Another is salvation. Oh, moviegoers may not be looking for salvation as we know it, but many are looking for a savior, someone who can save the day or bring change, whether in the form of a superhero (Superman, Ironman, Thor) or a strong leader or role model (Mandela, Jackie Robinson in 42, Captain Phillips, Katniss Everdeen in Catching Fire).

The desire for beauty is usually obvious in the Oscar nominations, and this year is no exception. Gravity is full of beautiful images of both space and Earth, and Nebraska’s artistic rendering of small-town life in the Great Plains offers a very stark form of beauty.
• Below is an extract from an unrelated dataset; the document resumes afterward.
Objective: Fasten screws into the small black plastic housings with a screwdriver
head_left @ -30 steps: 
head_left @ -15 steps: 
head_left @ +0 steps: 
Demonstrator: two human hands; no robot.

American Hustle gives us a cast full of beautiful people doing unlovely things and then proceeds to skewer the ridiculous ways of fashion and style in the 1970s. 12 Years a Slave, a movie that excels in describing the broken, soiled nature of humanity, intersperses those horrors with shots of exquisite natural beauty, showing us that the earth itself cries out for something more.

But most of all, the movies show a burning desire for love and acceptance. Loneliness and isolation show up everywhere: in the stranded astronaut, in the ship captain taken by pirates, in the broken families of August: Osage County and Nebraska, in the isolation of AIDS patients in Dallas Buyers Club. Philomena is desperate to know the son who was adopted; the lead character in Her is so isolated that he falls in love with an operating system. The author of Mary Poppins is still grieving her father in Saving Mr. Banks, Cate Blanchett plays an unlikeable but unbearably lonely woman in Blue Jasmine, and Robert Redford’s character struggles alone to survive in All Is Lost. Even the Disney blockbuster Frozen revolves around a girl who is kept apart from the rest of the world and taught to hide her emotions even from herself.

Our sinful human nature is on full display, for better or for worse, in movie theaters. But so is our humanity and our God-given desire for justice, beauty, salvation, and love. Sometimes this particular art form can evoke compassion and understanding in ways that everyday life does not. Yes, truth can be found even in Hollywood.